Глава 43 В которой речь идёт о делах далёкого прошлого и современной толерантности

«Охота — это спорт. Особенно, когда патроны кончились, а медведь ещё жив».

Откровения заядлого охотника


Калегорм подавил зевок и потёр глаз. Глаз зудел, слезился и, кажется, тоже опухал, потому что смотреть им было почти невозможно. Причём именно левый. Правый вполне себе видел.

Ну, может, не в деталях, но то, как старший из Волотовых развёл руками, а потом соединил их вместе, и окрестная земля затрещала, проседая и принимая в себя остатки кургана, Калегорм разглядел. А потом проморгался и решил, что чего он там не видел-то? Если подумать, то смотреть вроде даже и не на что. Сверху всё по-прежнему, а вот по ощущениям сама гробница опускалась ниже.

И ниже.

До самых ли огненных глубин? Возможно, так оно и правильно, чтобы никто не потревожил покой. Нет, тьма ушла, как сгинул и свет.
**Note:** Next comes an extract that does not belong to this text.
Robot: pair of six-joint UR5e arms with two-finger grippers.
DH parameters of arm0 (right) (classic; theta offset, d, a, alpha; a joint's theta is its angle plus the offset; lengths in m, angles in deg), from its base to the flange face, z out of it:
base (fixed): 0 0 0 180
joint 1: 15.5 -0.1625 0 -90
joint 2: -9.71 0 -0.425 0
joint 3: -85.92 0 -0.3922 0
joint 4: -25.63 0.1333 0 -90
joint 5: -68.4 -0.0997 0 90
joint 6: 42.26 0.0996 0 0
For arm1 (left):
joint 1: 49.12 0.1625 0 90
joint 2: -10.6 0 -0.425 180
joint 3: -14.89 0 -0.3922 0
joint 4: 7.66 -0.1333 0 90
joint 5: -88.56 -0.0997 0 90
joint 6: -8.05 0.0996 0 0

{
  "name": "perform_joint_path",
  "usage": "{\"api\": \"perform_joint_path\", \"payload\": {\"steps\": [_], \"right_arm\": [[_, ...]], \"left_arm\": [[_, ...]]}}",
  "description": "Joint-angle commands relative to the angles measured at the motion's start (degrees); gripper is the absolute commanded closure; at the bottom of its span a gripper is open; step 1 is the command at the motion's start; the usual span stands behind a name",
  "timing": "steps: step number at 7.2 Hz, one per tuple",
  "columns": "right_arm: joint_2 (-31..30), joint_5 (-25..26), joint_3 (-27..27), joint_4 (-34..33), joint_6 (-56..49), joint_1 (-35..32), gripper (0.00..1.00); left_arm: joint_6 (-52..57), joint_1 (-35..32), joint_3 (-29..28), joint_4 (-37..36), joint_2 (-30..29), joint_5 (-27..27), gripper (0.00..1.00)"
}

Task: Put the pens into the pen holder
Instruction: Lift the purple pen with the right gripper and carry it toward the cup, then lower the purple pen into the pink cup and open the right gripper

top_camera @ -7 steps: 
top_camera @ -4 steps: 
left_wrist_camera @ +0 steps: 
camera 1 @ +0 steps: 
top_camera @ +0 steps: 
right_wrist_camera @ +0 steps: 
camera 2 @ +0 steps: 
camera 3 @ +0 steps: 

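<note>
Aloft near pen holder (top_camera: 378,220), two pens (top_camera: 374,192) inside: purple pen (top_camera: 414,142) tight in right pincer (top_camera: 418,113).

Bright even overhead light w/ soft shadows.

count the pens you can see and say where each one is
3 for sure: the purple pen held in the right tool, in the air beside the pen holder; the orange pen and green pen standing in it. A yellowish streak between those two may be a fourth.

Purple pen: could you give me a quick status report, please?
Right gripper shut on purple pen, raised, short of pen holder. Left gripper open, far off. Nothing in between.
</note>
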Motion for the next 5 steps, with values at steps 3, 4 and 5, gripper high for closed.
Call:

Они сплелись воедино, а потом взяли и просто растворились в нигде, после чего останки Святогора Волотова осыпались прахом.

И платье, рядом с останками лежавшее.

И украшения.

И всё-то, что было сделано не из камня, кроме меча, который младший из Волотовых сжимал в руке, явно не понимая, что с ним делать.

А Ведагор, прислушавшись к чему-то, сказал:

— Уходить надо. Изнутри они, может, и запечатают, но снаружи тоже не мешало бы. Просто, на всякий случай.

Последнее, что Калегорм видел, это сердце тьмы, которое тоже осыпалось на пол белесым пеплом. Возможно, в другое время он бы прихватил частичку с собой.

Или нет?

Там, за дверью, ждали эльфы, которые слегка утратили прозрачности.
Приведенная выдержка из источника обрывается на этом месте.